AIM OF THE TASK ::
Which lines of the data below hold "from"? Copy each of them.

DATA PROVIDED ::
<<<<
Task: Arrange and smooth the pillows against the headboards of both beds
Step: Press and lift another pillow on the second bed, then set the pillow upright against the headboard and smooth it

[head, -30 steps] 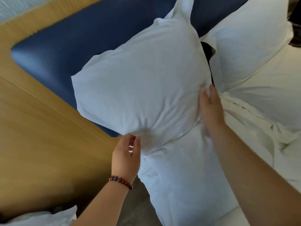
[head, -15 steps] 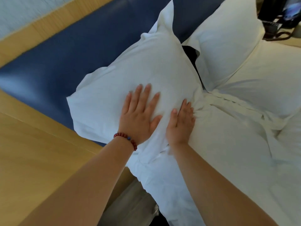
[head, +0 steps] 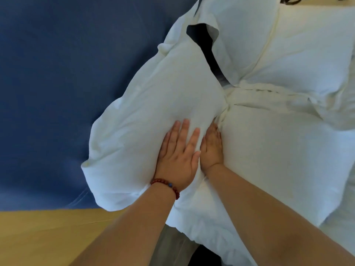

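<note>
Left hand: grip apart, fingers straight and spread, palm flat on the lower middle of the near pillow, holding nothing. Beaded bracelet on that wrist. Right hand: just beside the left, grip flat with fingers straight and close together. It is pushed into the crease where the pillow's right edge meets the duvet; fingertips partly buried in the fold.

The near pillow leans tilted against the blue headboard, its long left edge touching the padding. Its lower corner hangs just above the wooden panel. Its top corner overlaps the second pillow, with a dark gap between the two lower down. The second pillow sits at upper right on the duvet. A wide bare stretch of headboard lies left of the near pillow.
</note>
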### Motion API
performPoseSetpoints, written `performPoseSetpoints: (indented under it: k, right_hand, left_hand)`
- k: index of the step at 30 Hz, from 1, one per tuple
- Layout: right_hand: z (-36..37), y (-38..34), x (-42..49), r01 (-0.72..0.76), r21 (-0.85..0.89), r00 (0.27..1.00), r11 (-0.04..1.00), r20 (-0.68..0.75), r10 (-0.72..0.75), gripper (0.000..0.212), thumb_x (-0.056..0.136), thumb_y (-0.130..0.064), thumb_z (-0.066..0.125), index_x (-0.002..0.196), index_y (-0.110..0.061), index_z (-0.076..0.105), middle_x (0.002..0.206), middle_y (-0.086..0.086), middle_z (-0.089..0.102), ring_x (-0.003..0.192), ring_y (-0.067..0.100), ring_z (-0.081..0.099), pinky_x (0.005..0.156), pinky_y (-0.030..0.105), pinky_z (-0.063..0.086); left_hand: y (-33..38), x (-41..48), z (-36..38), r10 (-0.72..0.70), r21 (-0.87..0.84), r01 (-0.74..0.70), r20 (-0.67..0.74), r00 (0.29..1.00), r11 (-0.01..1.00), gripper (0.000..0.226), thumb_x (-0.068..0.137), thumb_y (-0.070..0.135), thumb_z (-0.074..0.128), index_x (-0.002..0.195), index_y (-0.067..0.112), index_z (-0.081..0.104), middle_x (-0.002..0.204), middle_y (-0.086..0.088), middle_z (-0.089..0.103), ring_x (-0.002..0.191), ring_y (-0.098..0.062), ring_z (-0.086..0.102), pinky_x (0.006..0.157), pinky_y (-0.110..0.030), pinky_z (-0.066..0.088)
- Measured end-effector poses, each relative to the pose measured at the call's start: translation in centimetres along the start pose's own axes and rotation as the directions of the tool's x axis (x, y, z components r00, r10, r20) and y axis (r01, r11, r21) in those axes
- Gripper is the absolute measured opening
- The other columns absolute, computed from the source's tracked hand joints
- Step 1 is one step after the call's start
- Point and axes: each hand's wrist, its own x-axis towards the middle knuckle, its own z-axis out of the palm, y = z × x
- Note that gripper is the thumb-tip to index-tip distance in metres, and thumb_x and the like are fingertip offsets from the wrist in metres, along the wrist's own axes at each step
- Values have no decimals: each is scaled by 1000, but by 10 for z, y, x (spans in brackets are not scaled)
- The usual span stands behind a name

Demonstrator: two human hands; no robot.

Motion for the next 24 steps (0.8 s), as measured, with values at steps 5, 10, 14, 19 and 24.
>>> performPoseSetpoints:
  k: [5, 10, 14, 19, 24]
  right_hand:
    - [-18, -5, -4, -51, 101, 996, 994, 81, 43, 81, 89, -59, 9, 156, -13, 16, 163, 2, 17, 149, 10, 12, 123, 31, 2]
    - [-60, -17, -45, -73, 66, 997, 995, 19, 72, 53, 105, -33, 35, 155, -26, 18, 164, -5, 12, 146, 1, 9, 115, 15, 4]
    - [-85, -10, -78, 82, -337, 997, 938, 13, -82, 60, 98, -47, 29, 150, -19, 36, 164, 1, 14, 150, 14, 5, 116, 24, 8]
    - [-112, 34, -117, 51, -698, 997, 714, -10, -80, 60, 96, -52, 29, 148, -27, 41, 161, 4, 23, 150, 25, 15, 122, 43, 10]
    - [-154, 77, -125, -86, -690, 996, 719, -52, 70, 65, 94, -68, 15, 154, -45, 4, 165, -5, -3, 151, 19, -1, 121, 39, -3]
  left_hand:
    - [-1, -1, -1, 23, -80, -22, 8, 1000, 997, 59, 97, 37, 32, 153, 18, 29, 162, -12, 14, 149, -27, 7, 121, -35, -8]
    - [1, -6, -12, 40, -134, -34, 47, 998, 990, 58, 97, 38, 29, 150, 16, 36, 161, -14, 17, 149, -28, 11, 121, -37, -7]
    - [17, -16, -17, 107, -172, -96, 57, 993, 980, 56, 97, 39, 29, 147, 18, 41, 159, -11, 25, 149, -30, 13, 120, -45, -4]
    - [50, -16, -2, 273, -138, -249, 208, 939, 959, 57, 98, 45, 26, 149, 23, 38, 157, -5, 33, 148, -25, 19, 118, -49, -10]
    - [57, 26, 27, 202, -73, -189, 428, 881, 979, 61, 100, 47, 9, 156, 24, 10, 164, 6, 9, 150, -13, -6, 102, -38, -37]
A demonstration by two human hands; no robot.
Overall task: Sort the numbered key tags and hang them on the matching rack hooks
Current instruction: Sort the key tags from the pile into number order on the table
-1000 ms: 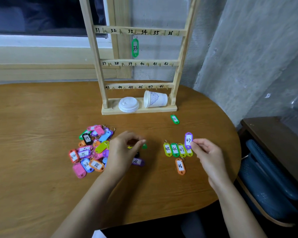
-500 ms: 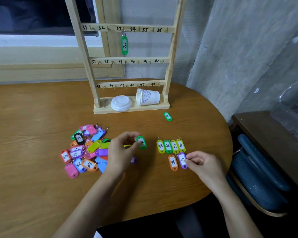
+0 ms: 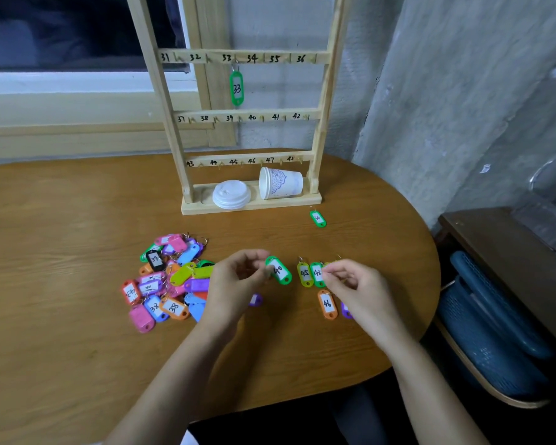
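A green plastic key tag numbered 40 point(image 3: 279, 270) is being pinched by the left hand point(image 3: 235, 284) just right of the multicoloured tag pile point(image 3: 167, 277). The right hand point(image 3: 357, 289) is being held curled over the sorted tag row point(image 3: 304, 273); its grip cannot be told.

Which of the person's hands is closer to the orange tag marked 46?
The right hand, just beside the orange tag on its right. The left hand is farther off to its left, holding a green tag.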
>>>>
RESPONSE BOX ::
- k: index of the step at 30 Hz, from 1, one per tuple
- The other columns absolute, computed from the source's tracked hand joints
- Note that gripper is the thumb-tip to index-tip distance in metres, and thumb_x and the like are fingertip offsets from the wrist in metres, along the wrist's own axes at each step
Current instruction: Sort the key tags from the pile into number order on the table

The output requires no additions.